Diabetes is present in 20–30% of patients with ACS and is an independent predictor of mortality [12, 36]. Although guidelines recommend that patients with diabetes receive the same antithrombotic regimens as those without diabetes [12], treatment of this patient population remains suboptimal [36]. In a subanalysis, TRITON–TIMI 38, patients with diabetes received a greater net clinical benefit from prasugrel versus clopidogrel than non-diabetic patients [39]. However, no such interaction with diabetic status was found in the PLATO trial with ticagrelor [40] or ATLAS ACS 2 TIMI 51 with rivaroxaban [22].

Female sex is a predictor of major bleeding in ACS, and women have an increased risk of recurrence of ischemic events at 6 months [36]. Current guidelines recommend that men and women with ACS are managed similarly; however, some studies have suggested that women are less likely to receive evidence-based care [12].

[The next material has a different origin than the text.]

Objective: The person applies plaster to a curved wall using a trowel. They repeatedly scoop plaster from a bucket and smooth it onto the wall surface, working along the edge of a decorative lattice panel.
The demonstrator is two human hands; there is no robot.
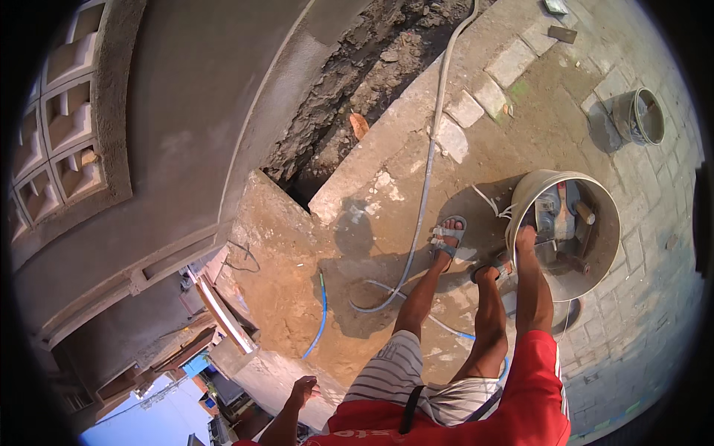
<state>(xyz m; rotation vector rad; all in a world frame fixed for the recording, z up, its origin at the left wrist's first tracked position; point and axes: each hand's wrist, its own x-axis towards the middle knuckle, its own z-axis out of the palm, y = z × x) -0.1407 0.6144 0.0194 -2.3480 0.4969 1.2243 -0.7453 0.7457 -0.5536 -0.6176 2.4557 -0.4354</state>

Patients aged ≥ 75 years with ACS have an increased risk of recurrent ischemic events, bleeding, and mortality, with 60% of all ACS-related deaths occurring in this age group [41]. However, again, they are less likely to receive evidence-based therapies [12]. Although prasugrel is generally not recommended in elderly patients after TRITON–TIMI 38 did not find a net clinical benefit in this age group [15], the PLATO trial [41] did not find significant differences in efficacy and safety in elderly patients receiving ticagrelor. Guidelines recommend that close attention be paid to specific contraindications in elderly patients, as well as renal function. Individualized benefit–risk assessments in this age group should take account of estimated life expectancy, co-morbidities, quality of life, and patient preferences [12].

4 Conclusion

Despite optimal secondary prevention after ACS, a residual ongoing risk of recurrent ischemic events remains up to and beyond 12 months. Trials of triple therapy (oral anticoagulant plus dual antiplatelet therapy) targeting the dual pathway have shown reduced ischemic events, albeit at an increased risk of bleeding. Ongoing studies are focusing on dual therapy (oral anticoagulant plus single antiplatelet therapy) to target the platelet- and fibrin-mediated pathways of thrombus formation for ACS secondary prevention. Several trials are underway, particularly in patients with concomitant AF, and will provide important data on the optimal intensity of oral anticoagulation, the optimal antiplatelet therapy regimen, the use of oral anticoagulation combined with new P2Y12 inhibitors, and the efficacy and safety of NOACs versus VKAs. Many patients with ACS have co-morbidities, which require consideration to enable optimal treatment and long-term outcomes. The addition of anticoagulation may enable an individualized approach to the use of antithrombotic agents for secondary prevention of ACS. Algorithms to simplify choice between the increased treatment options may help clinicians assess benefits and risks of each treatment strategy and balance the risk of thrombotic events with the risk of bleeding [36].